WHAT YOU ARE ASKED TO DO: Return all lines in the data where the string "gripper" can be found.

GIVEN MATERIAL:
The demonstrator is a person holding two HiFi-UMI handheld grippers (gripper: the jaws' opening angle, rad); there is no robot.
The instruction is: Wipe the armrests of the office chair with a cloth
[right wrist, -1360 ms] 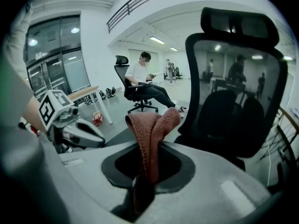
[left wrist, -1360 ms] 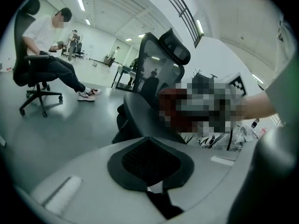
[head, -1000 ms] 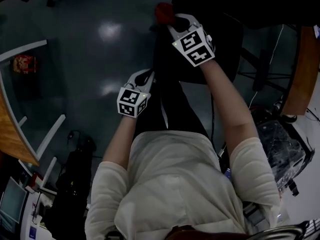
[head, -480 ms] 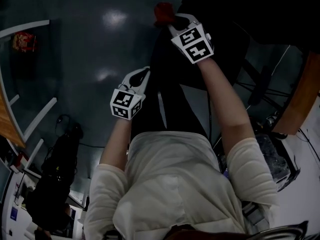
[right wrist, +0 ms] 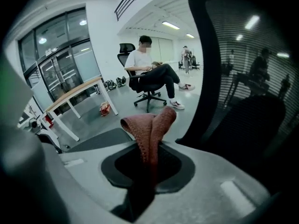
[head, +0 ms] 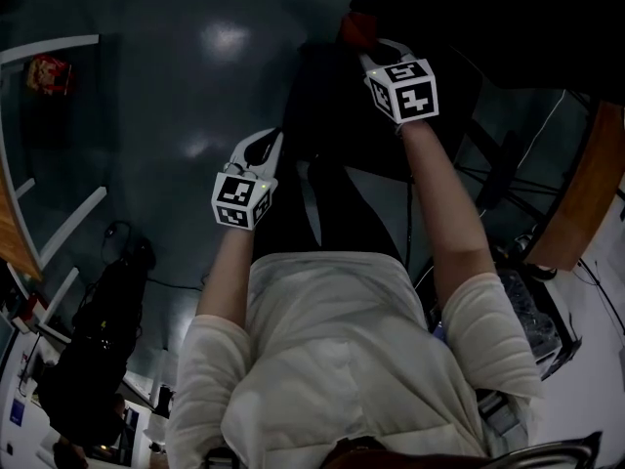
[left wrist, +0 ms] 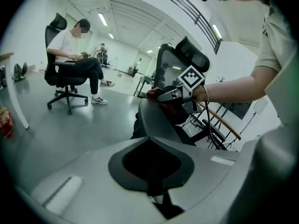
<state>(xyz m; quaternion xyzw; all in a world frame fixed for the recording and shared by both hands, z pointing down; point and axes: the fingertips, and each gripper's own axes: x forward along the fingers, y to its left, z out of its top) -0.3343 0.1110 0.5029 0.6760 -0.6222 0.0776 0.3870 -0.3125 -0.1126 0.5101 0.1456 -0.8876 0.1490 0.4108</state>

RESULT BELOW:
The demonstrator is a person holding two HiFi-UMI handheld grippers (gripper: the jaws' opening angle, rad); there is no robot.
<state>(xyz m; quaternion xyzw; all in a world frame fixed for the recording and shared by both hands, z pointing down; point and axes: the fingertips, and each gripper's own axes: x forward along the fingers, y to its left, z out of its top) -0.3343 0.1110 0.5029 0.6760 -0.6222 0.0776 0.3870 -0.3125 -0.1126 0.5101 0.1456 -0.8876 0.1490 0.4108</state>

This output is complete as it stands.